Westpac’s Elliot Clarke has produced an interesting note today on the increased purchasing by Self-Managed Superannuation Funds (SMSFs) of Australian residential property:
Superannuation is the principal form of savings for Australian households outside of the family home. As at September 2013, household superannuation assets stood at just over of $2trn – $1.7trn in super funds and a further $0.4trn in unfunded super obligations of the Federal and state governments. That equates to around 56% of household’s total financial assets; it is over two and a half times the size of household deposits and three times the total value of directly held shares.

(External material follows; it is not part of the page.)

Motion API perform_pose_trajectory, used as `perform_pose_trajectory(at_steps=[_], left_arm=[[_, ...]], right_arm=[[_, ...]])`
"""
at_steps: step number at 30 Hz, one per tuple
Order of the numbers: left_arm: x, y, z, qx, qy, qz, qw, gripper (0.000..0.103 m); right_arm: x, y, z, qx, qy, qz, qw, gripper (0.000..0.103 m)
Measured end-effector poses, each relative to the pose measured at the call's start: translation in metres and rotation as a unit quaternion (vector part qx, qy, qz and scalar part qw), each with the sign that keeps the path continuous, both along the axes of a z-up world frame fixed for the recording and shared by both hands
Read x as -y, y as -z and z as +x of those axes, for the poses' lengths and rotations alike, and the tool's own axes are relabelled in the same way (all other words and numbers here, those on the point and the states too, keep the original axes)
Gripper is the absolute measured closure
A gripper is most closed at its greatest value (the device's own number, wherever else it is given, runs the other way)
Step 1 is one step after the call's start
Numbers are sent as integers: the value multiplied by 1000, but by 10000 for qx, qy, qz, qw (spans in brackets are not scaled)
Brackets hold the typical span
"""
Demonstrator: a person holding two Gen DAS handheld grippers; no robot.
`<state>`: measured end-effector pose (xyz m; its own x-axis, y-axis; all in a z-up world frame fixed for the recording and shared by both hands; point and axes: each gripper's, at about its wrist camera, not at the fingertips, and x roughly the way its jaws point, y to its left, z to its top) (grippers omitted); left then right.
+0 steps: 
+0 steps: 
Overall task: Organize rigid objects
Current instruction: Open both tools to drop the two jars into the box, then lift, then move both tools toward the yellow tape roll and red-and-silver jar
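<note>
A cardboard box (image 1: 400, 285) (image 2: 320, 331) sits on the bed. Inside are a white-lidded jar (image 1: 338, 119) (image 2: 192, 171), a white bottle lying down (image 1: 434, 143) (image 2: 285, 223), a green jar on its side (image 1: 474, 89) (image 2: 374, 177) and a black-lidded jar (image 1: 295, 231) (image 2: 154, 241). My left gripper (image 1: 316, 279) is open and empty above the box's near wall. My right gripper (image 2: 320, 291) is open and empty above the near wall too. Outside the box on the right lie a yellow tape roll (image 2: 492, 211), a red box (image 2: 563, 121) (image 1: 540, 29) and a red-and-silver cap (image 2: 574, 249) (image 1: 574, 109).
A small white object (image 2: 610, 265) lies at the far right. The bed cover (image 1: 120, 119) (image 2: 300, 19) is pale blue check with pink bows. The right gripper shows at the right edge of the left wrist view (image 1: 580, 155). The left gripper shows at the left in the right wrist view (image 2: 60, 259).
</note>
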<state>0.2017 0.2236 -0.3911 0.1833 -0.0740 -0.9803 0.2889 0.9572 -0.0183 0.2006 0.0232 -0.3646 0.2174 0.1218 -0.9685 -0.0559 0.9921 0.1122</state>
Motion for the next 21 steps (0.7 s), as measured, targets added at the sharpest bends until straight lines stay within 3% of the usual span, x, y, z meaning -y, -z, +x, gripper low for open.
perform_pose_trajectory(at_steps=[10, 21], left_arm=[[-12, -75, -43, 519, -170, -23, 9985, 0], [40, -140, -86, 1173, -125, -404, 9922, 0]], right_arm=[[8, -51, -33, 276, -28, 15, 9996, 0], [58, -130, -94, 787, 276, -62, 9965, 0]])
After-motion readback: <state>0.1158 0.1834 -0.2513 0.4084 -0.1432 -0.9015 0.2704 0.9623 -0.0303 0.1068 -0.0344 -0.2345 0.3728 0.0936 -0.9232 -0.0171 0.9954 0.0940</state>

Partly due to our ageing population, superannuation shows no sign of losing its appeal. Around 18% of total worker compensation currently flows into super annually, with superannuation seen as being an integral part of households’ total portfolio of real and financial assets.
But what has changed over the past five to ten years has been the way in which households choose to manage their super. As highlighted by the RBA recently, there has been a marked shift away from industry and retail funds towards self-managed superannuation (SMSFs). Of the $1.7trn invested in super funds as at September 2013, more than $0.5trn was self managed. Further, whereas SMSFs had previously been the domain of older, well-off workers, increasingly they are attracting the attention of younger workers from a larger subset of the income spectrum.
Given the broadening interest amongst the population, now seems an opportune time to consider the implications of SMSFs for households’ welfare…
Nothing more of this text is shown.